How the Torres Strait's culture, geography and colonial experience is shaping crime and justice
At last some gradual official recognition is being given to the realities of the Torres Strait people. Officialdom is at last beginning to recognize what people in the Far North have always known: That Aborigines and islanders are two very different races with very different characteristics. The do-gooders insist that they are all "indigeous" and therefore all the same but that is the ignorance of people who cannot see past brown skin.
The Torres Strait people are Melanesians -- from nearby New Guinea. They are not from Australia at all and tend to have a low opinion of Aborigines. They are seagoing and maintin gardens to feed themselves, something virtually unknown among Aborigines.
In Far North Queensland where I grew up, there were always both Aborigines and Islanders around. We knew both well.
Aborigines mostly lived in welfare housing on the dole while the islanders were often buying their own homes, for instance. And the difference in temperament was stark. Islanders were big cheerful healthy men always ready for a song who would look you in the eye and shake your hand -- very desirable citizens. I will forbear comment on how we saw Aborigines.
In the Torres Strait, it can sometimes take hours, even days, for police to arrive after a crime's been reported. And often, by the time officers step foot on the island, the situation has been resolved.
Research shows islands in the Torres Strait, which stretch for 150-kilometres from the northern-most tip of Queensland to the coast of Papua New Guinea, have lower property crime rates than many non-Indigenous communities.
A recent Australian Institute of Criminology report debunks the generalisation that all Indigenous communities are riddled with crime.
John Scott, one of the report's authors, says the Torres Strait region's crime figures are similar to those of "a relatively well-off white agricultural community on the mainland".
"And it's beset by the same sorts of crime problems as we'd expect to find in that type of setting," Professor Scott tells ABC RN's Law Report.
According to the report, between 2001 and 2018, crimes against a person such as assault were lower in the Torres Strait region than in Queensland Aboriginal communities, but higher than for the whole of the state, while property offences were slightly lower than the Queensland average.
Professor Scott says while the region is economically disadvantaged, like many country communities, it has high levels of "social capital" that may be keeping crime down. This includes cultural mediation, community involvement and support as well as long-practiced traditions.
"We argue that in explaining these rates of crime, you've really got to understand the high levels of social capital that exists in the Torres Strait," Professor Scott says.

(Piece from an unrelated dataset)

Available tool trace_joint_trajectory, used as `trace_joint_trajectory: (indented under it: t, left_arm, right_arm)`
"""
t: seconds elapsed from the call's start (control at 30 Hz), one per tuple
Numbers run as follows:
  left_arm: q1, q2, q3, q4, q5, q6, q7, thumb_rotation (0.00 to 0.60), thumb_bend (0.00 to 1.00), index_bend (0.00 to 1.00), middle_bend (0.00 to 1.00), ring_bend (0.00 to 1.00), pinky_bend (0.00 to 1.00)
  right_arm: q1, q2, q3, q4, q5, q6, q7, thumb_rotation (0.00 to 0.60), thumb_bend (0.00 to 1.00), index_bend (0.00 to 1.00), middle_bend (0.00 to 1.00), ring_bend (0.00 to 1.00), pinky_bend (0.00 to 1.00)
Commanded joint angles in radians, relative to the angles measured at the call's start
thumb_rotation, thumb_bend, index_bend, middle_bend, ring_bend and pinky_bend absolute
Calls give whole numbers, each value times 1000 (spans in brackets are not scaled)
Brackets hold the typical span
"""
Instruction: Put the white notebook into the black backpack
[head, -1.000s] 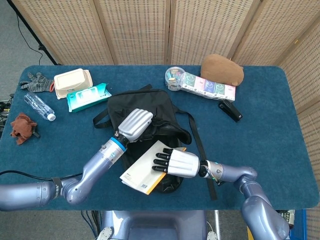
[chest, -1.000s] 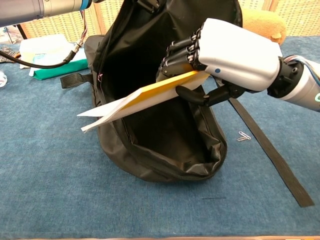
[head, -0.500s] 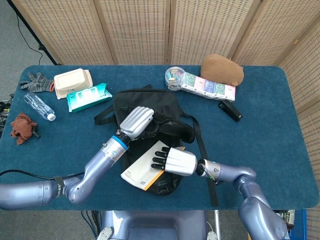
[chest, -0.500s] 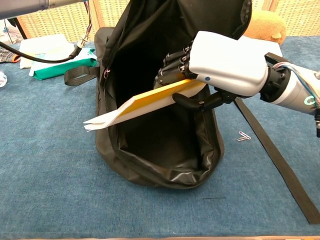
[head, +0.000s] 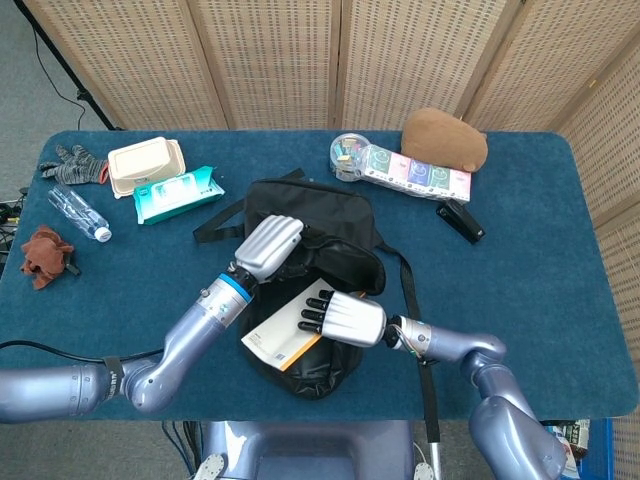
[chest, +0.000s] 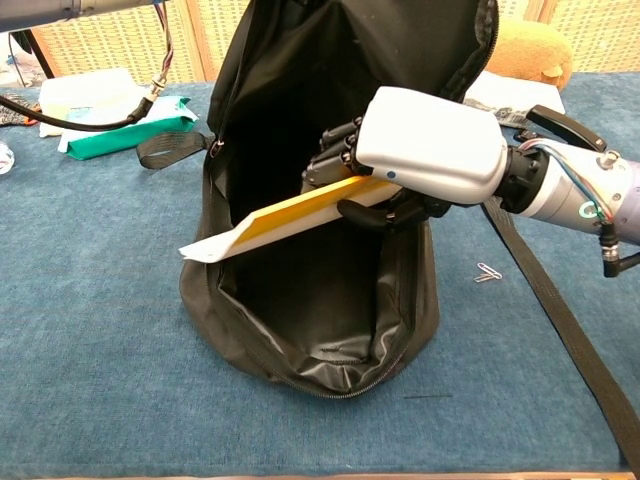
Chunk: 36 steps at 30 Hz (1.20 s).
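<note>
Chest view shows us our right hand (chest: 425, 150) pinching the flat white notebook with a yellow cover (chest: 290, 215), tilted across the wide mouth of the soft black cloth backpack (chest: 310, 330). Our left hand (head: 268, 247) grips the bag's far top flap, holding it up.

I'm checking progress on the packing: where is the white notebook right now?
The white notebook is in the right hand, partly inside the black backpack mouth at centre, its free corner sticking out left.
</note>
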Motion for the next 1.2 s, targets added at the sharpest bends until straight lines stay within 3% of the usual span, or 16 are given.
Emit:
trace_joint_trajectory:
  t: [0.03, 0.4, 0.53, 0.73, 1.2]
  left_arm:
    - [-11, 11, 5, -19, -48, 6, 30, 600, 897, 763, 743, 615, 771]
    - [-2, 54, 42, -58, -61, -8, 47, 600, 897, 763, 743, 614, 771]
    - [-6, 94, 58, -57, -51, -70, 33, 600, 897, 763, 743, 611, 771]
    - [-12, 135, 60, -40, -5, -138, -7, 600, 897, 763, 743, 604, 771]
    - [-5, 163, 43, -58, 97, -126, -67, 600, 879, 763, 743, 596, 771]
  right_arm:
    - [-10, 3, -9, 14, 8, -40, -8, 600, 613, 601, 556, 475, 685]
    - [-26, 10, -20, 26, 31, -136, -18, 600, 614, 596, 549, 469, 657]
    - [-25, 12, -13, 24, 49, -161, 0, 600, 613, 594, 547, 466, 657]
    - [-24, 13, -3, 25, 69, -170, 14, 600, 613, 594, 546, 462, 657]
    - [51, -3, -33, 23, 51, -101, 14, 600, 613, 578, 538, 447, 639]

"Social capital is something that's not really identified with Indigenous communities in this country, which ... is a real error." 'We're not all the same'
Queensland Magistrate James Morton, who is a Torres Strait Islander, says it's important that Indigenous communities across Australia are not grouped together.
"The notion that every Indigenous person is the same, I find that is a long-dated colonial view of things," Magistrate Morton says.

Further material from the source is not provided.